▶ **Task description**:
Starting at the line that has "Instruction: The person" and stopping after the line that has "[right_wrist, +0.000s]", reproduce the listing below exactly; omit everything else.
*** Begin section ***
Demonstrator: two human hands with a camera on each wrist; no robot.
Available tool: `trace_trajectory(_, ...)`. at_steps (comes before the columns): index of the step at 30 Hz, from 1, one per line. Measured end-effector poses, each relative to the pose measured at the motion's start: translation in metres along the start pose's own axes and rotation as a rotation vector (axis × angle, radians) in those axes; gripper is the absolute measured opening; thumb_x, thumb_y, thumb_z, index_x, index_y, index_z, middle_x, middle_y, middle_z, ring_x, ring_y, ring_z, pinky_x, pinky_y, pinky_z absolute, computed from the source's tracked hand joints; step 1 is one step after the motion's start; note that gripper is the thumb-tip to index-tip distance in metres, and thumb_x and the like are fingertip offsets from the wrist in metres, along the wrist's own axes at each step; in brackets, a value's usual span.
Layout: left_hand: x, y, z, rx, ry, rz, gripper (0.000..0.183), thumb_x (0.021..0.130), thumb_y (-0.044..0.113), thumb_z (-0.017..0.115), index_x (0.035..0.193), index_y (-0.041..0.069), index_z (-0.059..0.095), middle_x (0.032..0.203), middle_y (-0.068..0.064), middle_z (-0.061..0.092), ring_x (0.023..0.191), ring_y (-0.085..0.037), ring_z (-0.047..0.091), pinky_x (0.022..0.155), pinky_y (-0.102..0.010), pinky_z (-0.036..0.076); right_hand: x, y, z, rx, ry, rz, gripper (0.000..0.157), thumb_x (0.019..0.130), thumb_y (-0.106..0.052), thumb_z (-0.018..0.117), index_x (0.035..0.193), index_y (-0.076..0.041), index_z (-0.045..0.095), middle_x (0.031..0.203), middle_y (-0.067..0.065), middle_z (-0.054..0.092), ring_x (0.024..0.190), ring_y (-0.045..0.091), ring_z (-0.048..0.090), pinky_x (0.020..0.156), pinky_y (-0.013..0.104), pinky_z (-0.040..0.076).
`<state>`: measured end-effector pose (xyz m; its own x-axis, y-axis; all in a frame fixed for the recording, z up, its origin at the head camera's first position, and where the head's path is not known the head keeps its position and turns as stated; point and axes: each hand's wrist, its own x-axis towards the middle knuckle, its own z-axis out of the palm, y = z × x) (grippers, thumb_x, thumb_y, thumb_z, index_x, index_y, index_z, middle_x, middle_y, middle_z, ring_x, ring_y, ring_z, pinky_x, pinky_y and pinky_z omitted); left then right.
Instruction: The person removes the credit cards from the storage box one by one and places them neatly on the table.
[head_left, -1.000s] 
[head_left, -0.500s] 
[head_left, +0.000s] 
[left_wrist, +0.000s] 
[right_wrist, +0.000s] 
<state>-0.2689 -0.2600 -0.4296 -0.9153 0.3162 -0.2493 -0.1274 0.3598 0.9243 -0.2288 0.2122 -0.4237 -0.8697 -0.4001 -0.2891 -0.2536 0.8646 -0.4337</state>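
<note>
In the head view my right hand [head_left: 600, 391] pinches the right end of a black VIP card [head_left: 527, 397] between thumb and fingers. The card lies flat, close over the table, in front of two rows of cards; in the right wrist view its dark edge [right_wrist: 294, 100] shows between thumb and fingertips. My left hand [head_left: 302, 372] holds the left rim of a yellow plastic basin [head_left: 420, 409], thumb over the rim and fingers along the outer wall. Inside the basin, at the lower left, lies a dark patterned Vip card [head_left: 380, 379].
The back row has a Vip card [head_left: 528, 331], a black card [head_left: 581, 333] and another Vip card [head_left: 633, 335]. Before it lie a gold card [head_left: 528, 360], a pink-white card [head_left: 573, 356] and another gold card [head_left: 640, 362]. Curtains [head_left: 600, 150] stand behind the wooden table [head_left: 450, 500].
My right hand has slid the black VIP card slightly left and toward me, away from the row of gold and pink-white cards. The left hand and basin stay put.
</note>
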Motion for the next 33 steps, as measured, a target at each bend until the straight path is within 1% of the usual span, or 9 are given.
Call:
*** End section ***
▶ **Answer to the problem**:
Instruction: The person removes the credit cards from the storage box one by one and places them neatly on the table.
[head_left, -1.000s] 
[head_left, -0.500s] 
[head_left, +0.000s] 
[left_wrist, +0.000s] 
[right_wrist, +0.000s] 

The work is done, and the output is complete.